In collaboration with Victorian Hydrogen Hub (VH2), Upala and CSIRO Minerals, we are developing the major options for decarbonising silicon production processes including possible technology development using plasma.

Development of hydrogen ironmaking route for Australian ores

Hydrogen ironmaking has great potential for lowering the carbon footprint of the steel industry. In Europe and North America, existing shaft ironmaking technologies have been adapted to utilise hydrogen, but there’s been no evaluation of Australian ores to date.

Our research is focused on evaluating the chemical kinetic aspects of using hydrogen in this process, as well the techno-economics in an Australian context. Critical issues concerning the effect of impurities on the process and the cost of hydrogen generation will be also addressed with industry partners.

Development and monitoring of hydrogen electrolyser systems

Many new methods have been established to make hydrogen, but problems occur in industrial applications when catalysts degrade or break down. This project is developing new approaches to understanding hydrogen evolution catalysts and to investigate real-time industrial monitoring of electrolysers.

Research focus 3: Decarburising existing industrial processes

Hydrogen secondary copper smelting for e-waste processing 

Secondary copper smelting, such as black copper smelting, plays a vital role in the processing of end-of-life electronics (e-waste). This route is commonly used in industry to extract valuable metals from urban resources. We are systematically evaluating the integration of hydrogen as a reductant and fuel into the process.

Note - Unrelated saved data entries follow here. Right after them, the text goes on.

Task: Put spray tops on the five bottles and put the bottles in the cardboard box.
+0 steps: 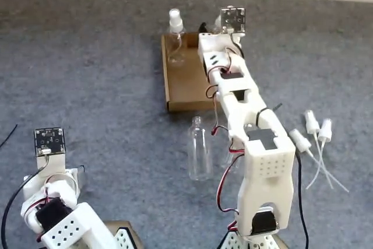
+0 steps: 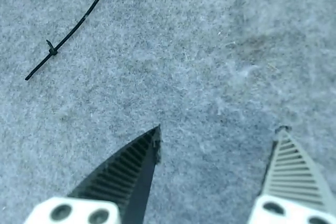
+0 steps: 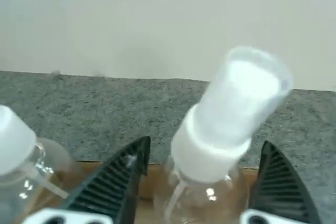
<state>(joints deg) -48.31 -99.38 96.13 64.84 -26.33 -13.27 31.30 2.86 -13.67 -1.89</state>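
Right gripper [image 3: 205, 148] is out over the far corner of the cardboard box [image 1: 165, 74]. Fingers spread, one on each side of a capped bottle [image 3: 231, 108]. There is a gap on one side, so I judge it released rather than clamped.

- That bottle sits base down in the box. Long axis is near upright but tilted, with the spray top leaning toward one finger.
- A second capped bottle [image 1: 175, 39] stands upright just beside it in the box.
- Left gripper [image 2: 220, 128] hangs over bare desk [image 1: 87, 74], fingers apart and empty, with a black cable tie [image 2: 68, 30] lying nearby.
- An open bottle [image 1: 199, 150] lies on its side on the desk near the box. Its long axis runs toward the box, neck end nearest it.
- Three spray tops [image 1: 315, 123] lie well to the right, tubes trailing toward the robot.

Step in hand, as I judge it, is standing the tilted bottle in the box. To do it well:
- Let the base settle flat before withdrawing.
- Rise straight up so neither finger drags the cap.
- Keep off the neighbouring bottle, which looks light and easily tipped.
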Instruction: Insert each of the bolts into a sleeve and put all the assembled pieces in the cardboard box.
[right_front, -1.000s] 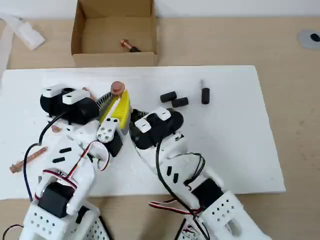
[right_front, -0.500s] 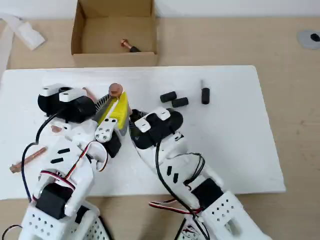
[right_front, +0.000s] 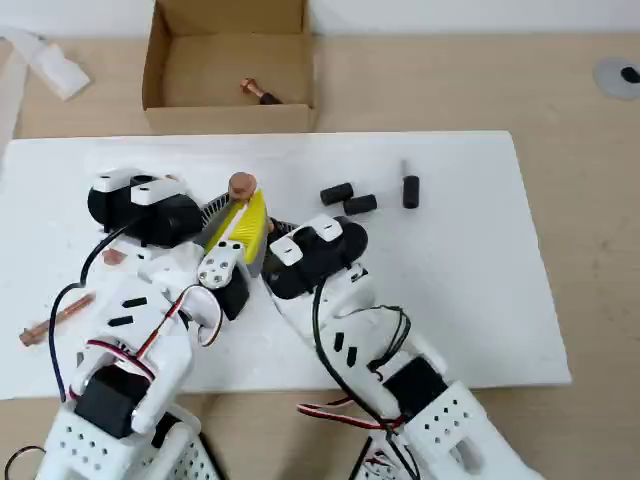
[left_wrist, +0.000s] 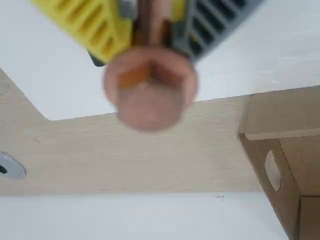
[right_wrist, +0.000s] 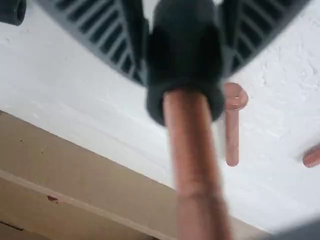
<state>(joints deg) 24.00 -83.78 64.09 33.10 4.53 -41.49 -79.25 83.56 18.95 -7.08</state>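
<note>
- Left gripper (left_wrist: 150, 17): yellow and grey jaws clamped on a copper round-headed bolt (left_wrist: 150, 87), whose head sits just past the fingertips.
- Right gripper (right_wrist: 182, 25): dark jaws closed around a black cylindrical sleeve (right_wrist: 185, 55). A copper shank (right_wrist: 195, 160) runs out of the sleeve's end.
- A loose copper bolt (right_wrist: 232, 125) lies on the white board (right_wrist: 50, 100) just beyond the right jaws.

The bolt (left_wrist: 150, 90) looks blurred, and the cardboard box (left_wrist: 286, 150) is cut by the view's edge.
</note>
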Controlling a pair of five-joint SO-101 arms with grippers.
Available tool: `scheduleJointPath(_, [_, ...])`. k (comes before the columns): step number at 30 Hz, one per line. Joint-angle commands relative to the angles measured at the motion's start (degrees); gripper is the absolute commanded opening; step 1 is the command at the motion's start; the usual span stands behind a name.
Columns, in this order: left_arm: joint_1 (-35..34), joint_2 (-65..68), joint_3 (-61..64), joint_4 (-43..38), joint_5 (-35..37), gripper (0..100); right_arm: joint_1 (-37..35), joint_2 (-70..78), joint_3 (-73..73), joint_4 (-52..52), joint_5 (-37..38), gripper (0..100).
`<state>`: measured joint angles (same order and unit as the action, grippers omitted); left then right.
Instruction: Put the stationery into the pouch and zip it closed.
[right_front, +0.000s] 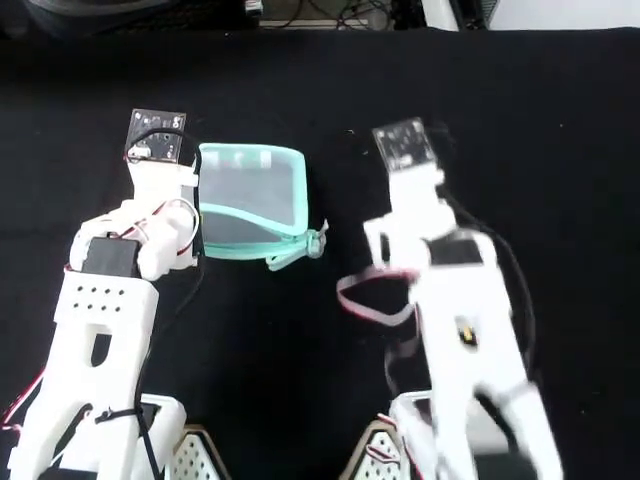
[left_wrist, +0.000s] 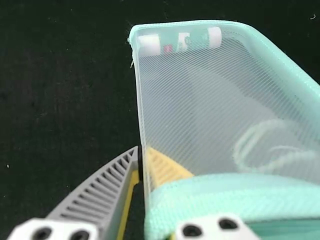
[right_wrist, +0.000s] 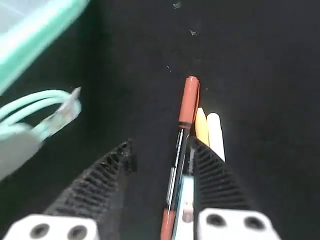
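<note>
Black cloth covers the counter (right_front: 300, 80), and two white arms stand side by side on it. Between the arms, nearer the left one, lies the pouch (right_front: 250, 200). It is mint green with a see-through mesh side. A green loop (right_front: 296, 252) hangs from the corner of the pouch that points toward the right arm.

The left gripper (left_wrist: 142, 152) is at the side edge of the pouch. One grey finger (left_wrist: 112, 175) is outside the mesh and a yellow finger (left_wrist: 162, 167) shows through it, so the gripper is pinched on that edge of the pouch. Small white and red shapes (left_wrist: 150, 44) show through the far end of the pouch, and I cannot tell what they are.

The right gripper (right_wrist: 160, 145) hangs low over the counter with its two dark fingers (right_wrist: 100, 185) spread apart. Three pens lie flat on the cloth, touching each other: a red pen (right_wrist: 188, 107), a yellow pen (right_wrist: 201, 127) and a white pen (right_wrist: 215, 132). The red pen runs between the fingers, close to one of them. The yellow and white pens lie just beside it, and that finger hides their near ends. The pens are outside the pouch, and the green loop lies near the other finger
</note>
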<state>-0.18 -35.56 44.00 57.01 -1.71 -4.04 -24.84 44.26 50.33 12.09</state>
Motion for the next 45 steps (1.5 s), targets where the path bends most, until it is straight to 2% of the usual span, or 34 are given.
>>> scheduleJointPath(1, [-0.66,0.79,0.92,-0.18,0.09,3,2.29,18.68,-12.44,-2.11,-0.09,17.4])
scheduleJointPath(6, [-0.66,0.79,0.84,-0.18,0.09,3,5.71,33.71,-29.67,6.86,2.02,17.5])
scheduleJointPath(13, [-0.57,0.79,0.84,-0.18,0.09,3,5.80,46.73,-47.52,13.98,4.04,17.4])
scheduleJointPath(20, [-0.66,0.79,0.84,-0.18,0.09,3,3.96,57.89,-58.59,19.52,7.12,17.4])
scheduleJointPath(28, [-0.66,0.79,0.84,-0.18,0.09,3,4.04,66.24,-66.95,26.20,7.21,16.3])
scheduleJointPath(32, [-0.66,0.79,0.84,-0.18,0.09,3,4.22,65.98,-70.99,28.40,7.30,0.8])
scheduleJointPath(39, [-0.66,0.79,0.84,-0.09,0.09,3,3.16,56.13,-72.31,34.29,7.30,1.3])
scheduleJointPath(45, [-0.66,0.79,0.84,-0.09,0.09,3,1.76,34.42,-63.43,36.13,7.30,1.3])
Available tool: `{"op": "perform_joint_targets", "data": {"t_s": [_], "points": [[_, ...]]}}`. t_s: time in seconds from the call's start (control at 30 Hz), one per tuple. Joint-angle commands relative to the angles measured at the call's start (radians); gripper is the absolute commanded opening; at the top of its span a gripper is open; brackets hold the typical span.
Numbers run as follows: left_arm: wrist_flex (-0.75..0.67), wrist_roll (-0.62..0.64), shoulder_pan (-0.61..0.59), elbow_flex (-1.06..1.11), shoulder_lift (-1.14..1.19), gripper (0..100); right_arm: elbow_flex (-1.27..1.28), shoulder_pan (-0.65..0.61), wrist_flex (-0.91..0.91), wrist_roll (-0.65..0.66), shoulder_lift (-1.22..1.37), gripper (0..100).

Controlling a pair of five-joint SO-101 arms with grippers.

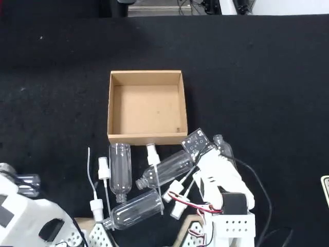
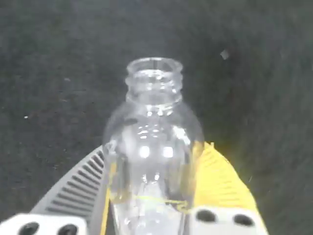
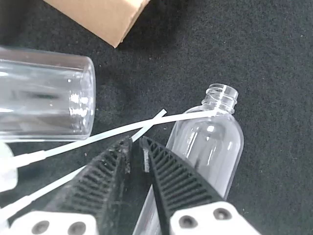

The effect of the use of hydrogen on the heat balance, mass balance, behaviour of the valuable elements, slag composition and copper purity are investigated. Optimum process parameters, such as temperature, oxygen partial pressure, Cu scrap/e-waste ratio for low overall carbon emission are to be identified.

Optimising energy in oxygen steelmaking

In partnership with Tata Steel (Europe), this project aims to develop sophisticated heat transfer models for oxygen steelmaking models to optimise the steelmaking process. Multi-zone models that predict heat flows with time as a function of process parameters will allow detailed investigation of the play off between scrap melting and the utilisation of off-gases as a fuel.

Plant data will be used to validate key aspects of the models, which will build on previously successful chemical kinetic models developed by our team in collaboration with the steel industry.

In partnership with InfraBuild (Liberty GFG), we’re investigating the acoustic optimisation and control of gas injection in metallurgy.

Gas injection is used to deliver oxygen and fuel to pyrometallurgical processes, forming bubbles in pyrometallurgical vessels. Control of existing carbon-based processes could deliver energy and hence emissions savings.

Our research is focused on acoustic measurements that have the potential to provide valuable data on processes inside the vessel that are otherwise invisible, since the injected bubbles emit sounds that are easily measured.

In partnership with Infrabuild (Liberty GFG), we’re investigating the optimisation of reheat furnaces in steelmaking. 

Reheat furnaces play a final role in controlling the quality of steel product, but also consume significant quantities of natural gas. A preliminary study of the Laverton re-heat furnace identified that significant savings could be made by optimising burners, refractories and control systems.

Work is ongoing to evaluate and make improvements to the furnace, with computational fluid dynamics being used to study various options using virtual tools to evaluate key parameters.

In partnership with Umicore-Belgium, we’re developing new experimental techniques for studying the kinetics of the reduction reaction of slag by coke, as well as studying the reduction of lead blast furnace slag using alternative carbon sources. 

The lead blast furnace smelting process is used to produce lead and is also part of a process route for recycling electronic waste through integrated copper-lead smelting. In the lead blast furnace, slag is reduced using coke, but the detailed mechanism of the reduction reaction is not fully understood.

Our research is tracking the phase formation at the interfaces and microstructure evolution during the reaction to provide a detailed reaction mechanism. Our research is also analysing the reduction of lead blast furnace slag using alternative carbon sources such as those from urban ores (electronic waste or waste printed circuit boards).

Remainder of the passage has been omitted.